## Exercise details
When you print the records below, keep every word exact and leave out the images.

Data entries
##############################

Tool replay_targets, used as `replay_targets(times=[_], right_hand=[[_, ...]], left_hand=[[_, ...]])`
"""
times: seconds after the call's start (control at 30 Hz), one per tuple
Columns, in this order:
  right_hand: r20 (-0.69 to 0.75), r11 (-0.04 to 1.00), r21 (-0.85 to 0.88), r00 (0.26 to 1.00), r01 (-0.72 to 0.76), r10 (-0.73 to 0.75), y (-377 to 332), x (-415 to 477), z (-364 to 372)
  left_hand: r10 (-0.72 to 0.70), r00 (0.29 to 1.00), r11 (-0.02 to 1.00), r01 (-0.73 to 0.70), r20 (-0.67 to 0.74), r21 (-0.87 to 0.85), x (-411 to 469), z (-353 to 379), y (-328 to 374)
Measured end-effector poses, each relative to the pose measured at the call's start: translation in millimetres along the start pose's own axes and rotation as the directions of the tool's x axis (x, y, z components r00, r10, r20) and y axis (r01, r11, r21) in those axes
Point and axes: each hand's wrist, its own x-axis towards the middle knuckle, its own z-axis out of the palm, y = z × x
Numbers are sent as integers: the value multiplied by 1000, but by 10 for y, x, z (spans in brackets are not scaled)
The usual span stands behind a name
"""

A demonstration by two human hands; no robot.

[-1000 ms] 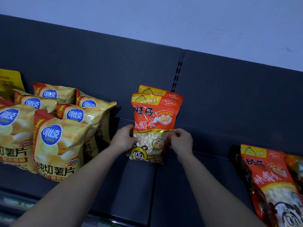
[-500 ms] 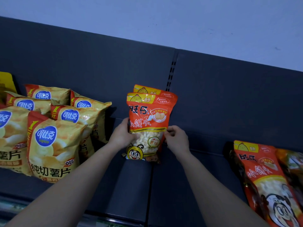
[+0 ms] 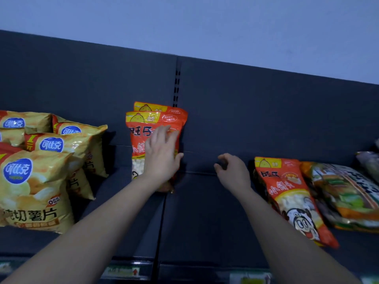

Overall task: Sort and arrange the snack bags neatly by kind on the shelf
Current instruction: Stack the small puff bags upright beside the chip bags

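Two orange snack bags (image 3: 143, 128) stand upright, one behind the other, against the dark back panel of the shelf (image 3: 205, 212). My left hand (image 3: 162, 154) lies flat on the front bag with fingers spread. My right hand (image 3: 231, 171) hovers to the right of those bags, fingers loosely curled, holding nothing. It is just left of another orange bag of the same kind (image 3: 291, 197) lying tilted on the shelf. Several yellow potato chip bags (image 3: 37, 181) are stacked at the left.
A green and orange snack bag (image 3: 344, 193) lies right of the tilted orange bag, with another bag's edge (image 3: 371, 162) at the far right. Price labels (image 3: 123, 271) line the shelf's front edge. Bare shelf lies between the two orange groups.
My right hand let go of the upright orange bags and moved right toward the lying orange bag. My left hand shifted from the bag's side onto its front. The view panned right.
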Motion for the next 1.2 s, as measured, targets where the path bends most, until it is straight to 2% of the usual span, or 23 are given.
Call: replay_targets(times=[0.13,0.23,0.3,0.43,0.57,0.63,0.7,0.77,0.83,0.9,0.93,1.03,1.13,1.2], right_hand=[[-48,987,-157,999,-12,4,443,-69,-402],[-116,969,-225,990,-99,74,819,-163,-695],[-111,946,-270,982,-178,153,1064,-239,-885],[50,921,-233,942,-313,332,1536,-371,-1177],[242,902,-135,870,-409,430,1848,-482,-1343],[306,887,-64,837,-457,454,1966,-532,-1360],[323,872,24,830,-488,455,2069,-580,-1354],[329,848,134,830,-513,450,2149,-625,-1338],[341,828,220,836,-516,431,2191,-659,-1308],[350,831,290,860,-475,370,2185,-671,-1283],[355,836,316,873,-449,335,2164,-670,-1279],[381,854,343,889,-392,255,2093,-615,-1283],[380,872,311,891,-378,250,2070,-523,-1282],[375,889,225,877,-400,300,2107,-451,-1245]], left_hand=[[88,981,995,-96,171,38,-71,206,555],[103,953,993,-116,286,30,-184,400,984],[111,928,991,-128,354,24,-275,539,1260],[118,887,992,-125,446,-15,-429,829,1743],[114,841,994,-98,528,-57,-562,1049,2150],[95,826,995,-54,556,-89,-630,1146,2296],[67,802,982,53,593,-183,-685,1213,2397],[14,780,891,274,626,-361,-717,1247,2469],[-115,736,699,538,668,-472,-715,1234,2528],[-235,631,472,739,739,-481,-700,1217,2530],[-255,576,390,796,776,-462,-697,1222,2502],[-260,476,309,865,840,-395,-701,1206,2386],[-317,448,186,894,836,-408,-676,1176,2250],[-370,448,122,892,814,-435,-626,1147,2154]])
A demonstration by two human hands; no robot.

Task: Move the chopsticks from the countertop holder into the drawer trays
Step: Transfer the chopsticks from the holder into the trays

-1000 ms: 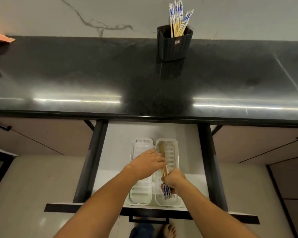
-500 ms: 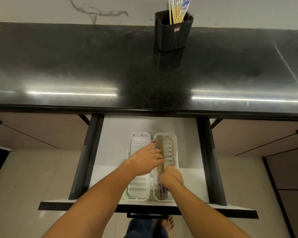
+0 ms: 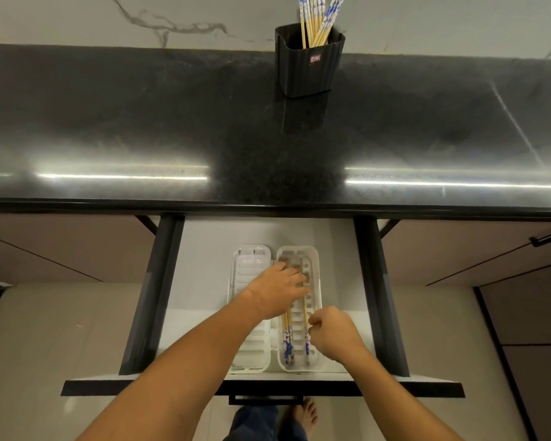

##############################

## Exercise solution
Tool replay_targets, used as `replay_targets(times=[_], right_hand=[[_, ...]], left_hand=[[_, ...]])`
"""
times: seconds after the call's start (control at 30 Hz), one per tuple
Columns, in this order:
  right_hand: r20 (-0.69 to 0.75), r11 (-0.04 to 1.00), r21 (-0.85 to 0.88), r00 (0.26 to 1.00), r01 (-0.72 to 0.76), r10 (-0.73 to 0.75), y (-377 to 332), x (-415 to 477), z (-364 to 372)
  left_hand: r10 (-0.72 to 0.70), r00 (0.29 to 1.00), r11 (-0.02 to 1.00), r01 (-0.73 to 0.70), r20 (-0.67 to 0.74), r21 (-0.87 to 0.85), x (-411 to 469), z (-353 to 379), y (-328 to 374)
Measured end-effector poses, each relative to the pose measured at the call's start: translation in millimetres along the start pose's own axes and rotation as the directions of the tool's x axis (x, y, z components r00, r10, r20) and y axis (r01, r11, r21) in those axes
Point and axes: each hand's wrist, its own x-axis towards the middle knuckle, its own z-axis out of the palm, y = z × x
Numbers are sent as integers: the value multiplied by 1000, but by 10 for y, x, z (spans in brackets are not scaled)
The usual span stands behind a name
"""

A demonstration by two human hands; no robot.

[-1000 ms] 
[-500 ms] 
[+0 ms] 

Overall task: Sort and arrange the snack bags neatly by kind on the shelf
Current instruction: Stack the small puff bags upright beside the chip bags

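Two orange snack bags (image 3: 143, 128) stand upright, one behind the other, against the dark back panel of the shelf (image 3: 205, 212). My left hand (image 3: 162, 154) lies flat on the front bag with fingers spread. My right hand (image 3: 231, 171) hovers to the right of those bags, fingers loosely curled, holding nothing. It is just left of another orange bag of the same kind (image 3: 291, 197) lying tilted on the shelf. Several yellow potato chip bags (image 3: 37, 181) are stacked at the left.
A green and orange snack bag (image 3: 344, 193) lies right of the tilted orange bag, with another bag's edge (image 3: 371, 162) at the far right. Price labels (image 3: 123, 271) line the shelf's front edge. Bare shelf lies between the two orange groups.
My right hand let go of the upright orange bags and moved right toward the lying orange bag. My left hand shifted from the bag's side onto its front. The view panned right.
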Motion for the next 1.2 s, as measured, targets where the path bends most, until it is straight to 2% of the usual span, or 23 are given.
Call: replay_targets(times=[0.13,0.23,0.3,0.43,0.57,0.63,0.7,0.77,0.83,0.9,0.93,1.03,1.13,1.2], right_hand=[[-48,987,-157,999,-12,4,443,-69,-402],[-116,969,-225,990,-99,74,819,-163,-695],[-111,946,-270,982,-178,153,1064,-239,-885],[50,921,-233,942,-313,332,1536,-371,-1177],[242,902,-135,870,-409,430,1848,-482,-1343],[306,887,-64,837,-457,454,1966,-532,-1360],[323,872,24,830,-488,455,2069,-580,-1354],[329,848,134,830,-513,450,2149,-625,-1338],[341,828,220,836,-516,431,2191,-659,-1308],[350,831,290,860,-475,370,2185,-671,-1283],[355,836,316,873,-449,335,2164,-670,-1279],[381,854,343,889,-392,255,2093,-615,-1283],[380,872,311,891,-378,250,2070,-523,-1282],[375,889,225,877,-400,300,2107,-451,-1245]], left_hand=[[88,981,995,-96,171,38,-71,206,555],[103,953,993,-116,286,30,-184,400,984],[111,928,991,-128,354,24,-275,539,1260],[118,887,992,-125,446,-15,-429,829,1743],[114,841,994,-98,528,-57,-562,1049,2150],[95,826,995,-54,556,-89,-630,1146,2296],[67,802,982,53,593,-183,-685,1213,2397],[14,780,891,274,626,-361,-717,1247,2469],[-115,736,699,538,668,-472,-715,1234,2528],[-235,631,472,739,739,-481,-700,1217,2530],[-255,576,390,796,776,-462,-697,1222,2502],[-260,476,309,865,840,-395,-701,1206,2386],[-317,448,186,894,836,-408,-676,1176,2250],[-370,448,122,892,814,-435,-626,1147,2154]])
A demonstration by two human hands; no robot.

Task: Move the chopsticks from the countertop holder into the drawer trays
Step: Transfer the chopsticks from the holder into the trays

-1000 ms: 
-500 ms: 
+0 ms: 

That finishes the exercise, with nothing more to add.